When the Ohio Teacher Evaluation System (OTES) went into effect in 2011, it was the culmination of a process that began back in 2009 with House Bill 1. This bill was a key part of Ohio’s efforts to win the second round of Race to the Top funding, which, among other things, required states to explain how they would improve teacher effectiveness.
Beyond bringing home the bacon, Ohio’s evaluation system aimed to accomplish two goals: First, to identify low-performing teachers for accountability purposes, and second, to help teachers improve their practice. Unfortunately, as we hurtle toward the end of the fourth year of OTES implementation, it’s become painfully clear that the current system hasn’t achieved either goal.
To be fair, there have been some extenuating circumstances that have crippled the system. Thanks to its ever-changing assessments, Ohio has been in safe harbor since the 2014-15 school year, which means that the legislature prohibited test scores from being used to calculate teacher evaluation ratings. As a result, the full OTES framework hasn’t been used as intended since its first year of implementation in 2013-14. But even back then, OTES didn’t offer much evidence of differentiation—approximately 90 percent of Ohio teachers were rated either accomplished or skilled (the two highest ratings) during the first year, and only 1 percent were deemed ineffective.
Despite the fact that most teachers earn the same ratings, their experience with the system can vary wildly depending on the grade and subject taught. To understand why, it’s important to understand how the current system works: In Ohio, there are two teacher evaluation frameworks that districts choose between. The original framework assigns teachers a summative rating based on teacher performance (classroom observations) and student academic growth (student growth measures), with both components weighted equally at 50 percent. The alternative framework also assigns a summative rating based on teacher performance and student academic growth, but changes the weighting and adds an additional component: 50 percent on teacher performance, 35 percent on student growth, and 15 percent based on alternative components, such as student surveys.
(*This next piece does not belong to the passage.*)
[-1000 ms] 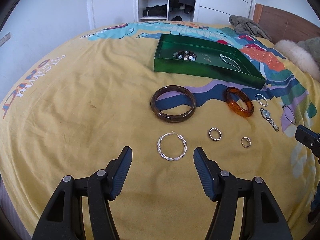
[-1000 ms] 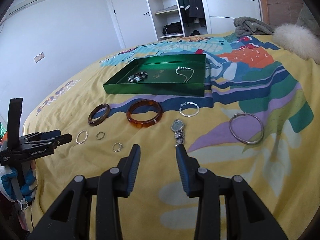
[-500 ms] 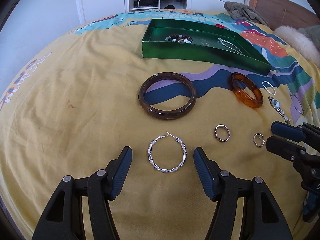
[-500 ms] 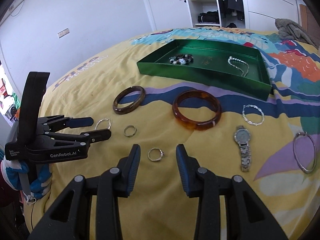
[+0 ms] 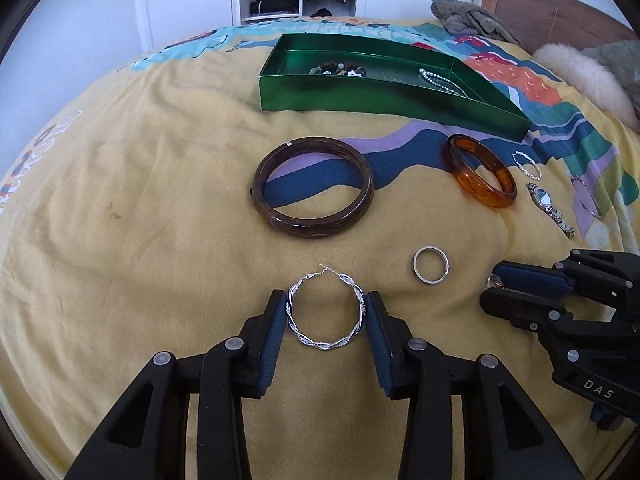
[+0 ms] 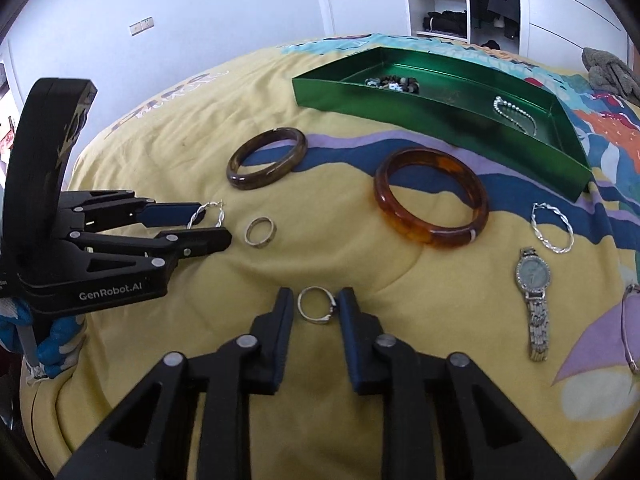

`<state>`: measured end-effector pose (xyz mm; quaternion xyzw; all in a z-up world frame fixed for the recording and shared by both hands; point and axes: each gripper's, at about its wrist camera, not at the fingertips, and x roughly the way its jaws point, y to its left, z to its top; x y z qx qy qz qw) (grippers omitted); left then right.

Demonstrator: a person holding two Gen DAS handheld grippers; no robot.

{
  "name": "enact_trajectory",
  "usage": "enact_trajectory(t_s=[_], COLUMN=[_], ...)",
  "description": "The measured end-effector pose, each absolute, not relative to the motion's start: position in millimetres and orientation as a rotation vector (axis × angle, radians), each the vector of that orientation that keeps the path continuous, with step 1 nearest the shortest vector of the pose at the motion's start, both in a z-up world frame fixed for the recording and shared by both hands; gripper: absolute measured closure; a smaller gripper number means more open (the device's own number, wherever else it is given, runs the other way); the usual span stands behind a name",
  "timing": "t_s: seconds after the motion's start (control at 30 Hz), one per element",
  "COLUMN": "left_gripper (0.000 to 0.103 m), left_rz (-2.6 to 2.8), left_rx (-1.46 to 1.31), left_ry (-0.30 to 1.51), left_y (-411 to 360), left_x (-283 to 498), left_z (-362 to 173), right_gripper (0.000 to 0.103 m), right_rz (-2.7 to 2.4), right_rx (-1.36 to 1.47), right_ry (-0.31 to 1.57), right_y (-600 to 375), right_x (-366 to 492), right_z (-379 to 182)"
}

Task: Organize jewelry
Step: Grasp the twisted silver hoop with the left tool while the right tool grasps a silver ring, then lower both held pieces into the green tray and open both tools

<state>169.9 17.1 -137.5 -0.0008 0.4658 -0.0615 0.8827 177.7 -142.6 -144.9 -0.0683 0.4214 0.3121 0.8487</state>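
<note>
A twisted silver hoop earring (image 5: pixel 325 345) lies on the yellow bedspread between my left gripper's (image 5: pixel 325 296) fingers. The jaws are closing and both pads touch the hoop's sides. From the right wrist the same hoop (image 6: pixel 218 216) sits in that left gripper (image 6: pixel 216 224). A small silver ring with a stone (image 6: pixel 318 318) lies between my right gripper's (image 6: pixel 317 292) fingers. Those jaws are closing too, with a thin gap left beside the ring. The green tray (image 5: pixel 360 98) at the back holds a beaded bracelet (image 5: pixel 340 70) and a bead chain (image 5: pixel 440 82).
A dark brown bangle (image 5: pixel 312 230), an amber bangle (image 6: pixel 432 236) and a plain ring (image 5: pixel 430 280) lie between the grippers and the tray. To the right lie a second hoop (image 6: pixel 540 236), a watch (image 6: pixel 532 276) and a silver bangle (image 6: pixel 630 328).
Both grippers have come down and forward over the bed. The left jaws have narrowed onto the hoop. The right gripper swung left from the watch to the small ring and narrowed around it.
</note>
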Motion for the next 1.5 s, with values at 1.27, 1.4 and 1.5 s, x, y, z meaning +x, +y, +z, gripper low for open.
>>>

Under both frameworks, there are three ways to measure student growth: value added data (based on state tests and used for math and reading teachers in grades 4-8), approved vendor assessments (used for grade levels and subjects for which value added cannot be used), and local measures (reserved for subjects that are not measured by traditional assessments, such as art or music). Local measures include shared attribution, which evaluates non-core teachers based on test scores from the core subjects of reading and math, and Student Learning Objectives (SLOs), which are long-term academic growth targets set by teachers and measured by teacher-chosen formative and summative assessments.
Results from these frameworks have left many teachers feeling that the system—and the student growth component in particular—is unfair. They’re not wrong. As our colleague Aaron Churchill wrote back in 2015, Ohio teachers with student growth evaluated based on value added measures were less likely to earn a top rating than teachers using other methods. A 2015 report from the Ohio Educational Research Center (OERC) found that 31 percent of Ohio teachers used shared attribution to determine their student growth rating—meaning nearly a third of teachers’ ratings were dependent on another teacher’s performance rather than their own. SLOs, meanwhile, are extremely difficult to implement consistently and rigorously, they often fail to effectively differentiate teacher performance, and they’re a time-suck: A 2015 report on testing in Ohio found that SLOs contribute as much as 26 percent of total student test-taking time in a single year. In essence, OTES doesn’t just fail to differentiate teacher performance—it fails to evaluate teachers fairly period.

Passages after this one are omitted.